[Prompt] Images should be omitted while the rest of the data is duplicated exactly.

[Opening Data extract section]

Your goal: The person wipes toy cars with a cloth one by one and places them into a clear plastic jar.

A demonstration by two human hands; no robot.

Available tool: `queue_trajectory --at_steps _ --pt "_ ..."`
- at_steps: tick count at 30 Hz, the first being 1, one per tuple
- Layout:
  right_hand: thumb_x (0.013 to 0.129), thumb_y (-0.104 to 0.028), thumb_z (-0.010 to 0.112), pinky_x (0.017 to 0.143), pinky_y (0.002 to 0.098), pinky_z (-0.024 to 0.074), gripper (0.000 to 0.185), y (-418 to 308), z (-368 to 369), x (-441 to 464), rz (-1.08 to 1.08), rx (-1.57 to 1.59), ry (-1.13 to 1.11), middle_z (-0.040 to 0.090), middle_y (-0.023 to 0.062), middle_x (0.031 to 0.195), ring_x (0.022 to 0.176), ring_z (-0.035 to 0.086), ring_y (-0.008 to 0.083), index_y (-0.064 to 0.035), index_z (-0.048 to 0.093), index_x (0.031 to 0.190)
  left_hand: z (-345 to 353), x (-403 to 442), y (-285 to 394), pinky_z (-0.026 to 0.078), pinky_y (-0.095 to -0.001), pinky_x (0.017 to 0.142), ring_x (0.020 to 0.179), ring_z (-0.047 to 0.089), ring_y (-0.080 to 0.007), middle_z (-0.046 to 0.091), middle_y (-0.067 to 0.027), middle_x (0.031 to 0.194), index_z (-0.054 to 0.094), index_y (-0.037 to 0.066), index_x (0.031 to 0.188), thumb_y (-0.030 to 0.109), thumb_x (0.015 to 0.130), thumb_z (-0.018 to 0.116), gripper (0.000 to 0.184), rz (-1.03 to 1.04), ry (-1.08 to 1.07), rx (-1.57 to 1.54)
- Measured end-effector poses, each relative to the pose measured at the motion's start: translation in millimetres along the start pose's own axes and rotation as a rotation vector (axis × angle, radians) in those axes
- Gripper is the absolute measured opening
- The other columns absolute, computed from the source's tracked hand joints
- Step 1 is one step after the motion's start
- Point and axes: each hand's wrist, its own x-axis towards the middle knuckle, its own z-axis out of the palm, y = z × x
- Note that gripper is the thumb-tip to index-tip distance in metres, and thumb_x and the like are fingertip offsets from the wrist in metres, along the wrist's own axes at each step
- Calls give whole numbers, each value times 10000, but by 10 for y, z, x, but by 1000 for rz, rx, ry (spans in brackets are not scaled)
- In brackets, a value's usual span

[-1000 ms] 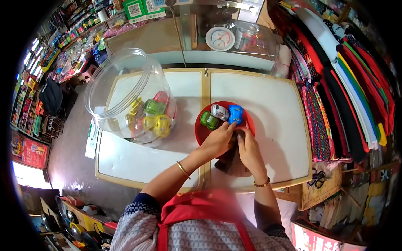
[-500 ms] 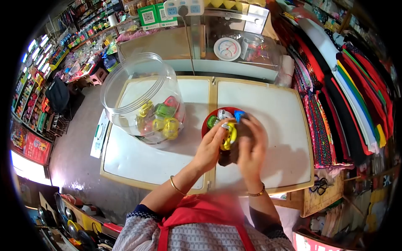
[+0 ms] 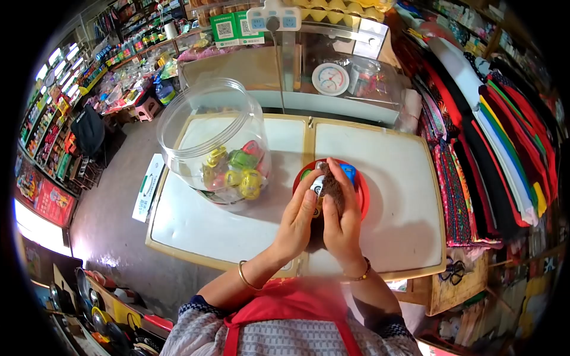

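Observation:
My left hand (image 3: 295, 221) is closed around a small toy car (image 3: 318, 187) that shows a whitish side and a bit of yellow. My right hand (image 3: 344, 228) presses a brown cloth (image 3: 334, 193) against the car from the right. Both hands are close together, fingers pointing away from me, over a red bowl (image 3: 363, 199). Inside the bowl, a blue toy (image 3: 348, 172) and part of a green toy (image 3: 306, 174) show; my hands hide the rest. On the left stands a clear plastic jar (image 3: 208, 139) with several yellow, green and red toys (image 3: 243, 159) at its bottom.
The white folding table (image 3: 208, 231) has a tan rim. A flat box (image 3: 148, 187) lies by its left edge. Behind it are a round dial gauge (image 3: 330, 79), a power strip (image 3: 273, 19) and green code cards (image 3: 237, 28). Folded fabrics (image 3: 475, 142) line the right side.
My hands have closed together, the right one bringing the brown cloth onto the toy car. The car has turned, so less yellow shows. The view has shifted slightly.

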Motion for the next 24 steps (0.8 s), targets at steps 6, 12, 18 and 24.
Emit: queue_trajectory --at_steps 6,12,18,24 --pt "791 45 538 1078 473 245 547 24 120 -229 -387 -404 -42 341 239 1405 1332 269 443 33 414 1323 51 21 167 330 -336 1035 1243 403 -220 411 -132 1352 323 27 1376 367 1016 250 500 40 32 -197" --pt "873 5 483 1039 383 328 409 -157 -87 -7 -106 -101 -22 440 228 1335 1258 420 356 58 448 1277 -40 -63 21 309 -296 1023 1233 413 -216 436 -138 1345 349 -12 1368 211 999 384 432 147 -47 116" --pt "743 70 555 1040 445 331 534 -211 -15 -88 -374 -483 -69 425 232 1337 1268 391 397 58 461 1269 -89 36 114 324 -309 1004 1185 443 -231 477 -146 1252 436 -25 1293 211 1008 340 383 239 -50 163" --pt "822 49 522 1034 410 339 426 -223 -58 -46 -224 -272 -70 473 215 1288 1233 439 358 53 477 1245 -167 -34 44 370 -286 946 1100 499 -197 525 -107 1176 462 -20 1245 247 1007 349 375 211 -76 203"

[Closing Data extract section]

[Finished exercise]
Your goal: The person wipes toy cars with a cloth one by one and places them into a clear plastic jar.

A demonstration by two human hands; no robot.

Available tool: `queue_trajectory --at_steps _ --pt "_ ..."`
- at_steps: tick count at 30 Hz, the first being 1, one per tuple
- Layout:
  right_hand: thumb_x (0.013 to 0.129), thumb_y (-0.104 to 0.028), thumb_z (-0.010 to 0.112), pinky_x (0.017 to 0.143), pinky_y (0.002 to 0.098), pinky_z (-0.024 to 0.074), gripper (0.000 to 0.185), y (-418 to 308), z (-368 to 369), x (-441 to 464), rz (-1.08 to 1.08), rx (-1.57 to 1.59), ry (-1.13 to 1.11), middle_z (-0.040 to 0.090), middle_y (-0.023 to 0.062), middle_x (0.031 to 0.195), ring_x (0.022 to 0.176), ring_z (-0.035 to 0.086), ring_y (-0.008 to 0.083), index_y (-0.064 to 0.035), index_z (-0.048 to 0.093), index_x (0.031 to 0.190)
  left_hand: z (-345 to 353), x (-403 to 442), y (-285 to 394), pinky_z (-0.026 to 0.078), pinky_y (-0.095 to -0.001), pinky_x (0.017 to 0.142), ring_x (0.020 to 0.179), ring_z (-0.047 to 0.089), ring_y (-0.080 to 0.007), middle_z (-0.046 to 0.091), middle_y (-0.067 to 0.027), middle_x (0.031 to 0.194), index_z (-0.054 to 0.094), index_y (-0.037 to 0.066), index_x (0.031 to 0.188), thumb_y (-0.030 to 0.109), thumb_x (0.015 to 0.130), thumb_z (-0.018 to 0.116), gripper (0.000 to 0.184), rz (-1.03 to 1.04), ry (-1.08 to 1.07), rx (-1.57 to 1.54)
- Measured end-effector poses, each relative to the pose measured at the motion's start: translation in millimetres along the start pose's own axes and rotation as a rotation vector (axis × angle, radians) in those axes
- Gripper is the absolute measured opening
- The other columns absolute, computed from the source's tracked hand joints
- Step 1 is one step after the motion's start
- Point and axes: each hand's wrist, its own x-axis towards the middle knuckle, its own z-axis out of the palm, y = z × x
- Note that gripper is the thumb-tip to index-tip distance in metres, and thumb_x and the like are fingertip offsets from the wrist in metres, along the wrist's own axes at each step
- Calls give whole numbers, each value times 10000, but by 10 for y, z, x, but by 1000 for rz, rx, ry (spans in brackets are not scaled)
- In brackets, a value's usual span

[-1000 ms] 
[-500 ms] 
[+0 ms] 

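Observation:
My left hand (image 3: 295, 221) is closed around a small toy car (image 3: 318, 187) that shows a whitish side and a bit of yellow. My right hand (image 3: 344, 228) presses a brown cloth (image 3: 334, 193) against the car from the right. Both hands are close together, fingers pointing away from me, over a red bowl (image 3: 363, 199). Inside the bowl, a blue toy (image 3: 348, 172) and part of a green toy (image 3: 306, 174) show; my hands hide the rest. On the left stands a clear plastic jar (image 3: 208, 139) with several yellow, green and red toys (image 3: 243, 159) at its bottom.
The white folding table (image 3: 208, 231) has a tan rim. A flat box (image 3: 148, 187) lies by its left edge. Behind it are a round dial gauge (image 3: 330, 79), a power strip (image 3: 273, 19) and green code cards (image 3: 237, 28). Folded fabrics (image 3: 475, 142) line the right side.
My hands have closed together, the right one bringing the brown cloth onto the toy car. The car has turned, so less yellow shows. The view has shifted slightly.
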
Motion for the next 24 steps (0.8 s), targets at steps 6, 12, 18 and 24.
Emit: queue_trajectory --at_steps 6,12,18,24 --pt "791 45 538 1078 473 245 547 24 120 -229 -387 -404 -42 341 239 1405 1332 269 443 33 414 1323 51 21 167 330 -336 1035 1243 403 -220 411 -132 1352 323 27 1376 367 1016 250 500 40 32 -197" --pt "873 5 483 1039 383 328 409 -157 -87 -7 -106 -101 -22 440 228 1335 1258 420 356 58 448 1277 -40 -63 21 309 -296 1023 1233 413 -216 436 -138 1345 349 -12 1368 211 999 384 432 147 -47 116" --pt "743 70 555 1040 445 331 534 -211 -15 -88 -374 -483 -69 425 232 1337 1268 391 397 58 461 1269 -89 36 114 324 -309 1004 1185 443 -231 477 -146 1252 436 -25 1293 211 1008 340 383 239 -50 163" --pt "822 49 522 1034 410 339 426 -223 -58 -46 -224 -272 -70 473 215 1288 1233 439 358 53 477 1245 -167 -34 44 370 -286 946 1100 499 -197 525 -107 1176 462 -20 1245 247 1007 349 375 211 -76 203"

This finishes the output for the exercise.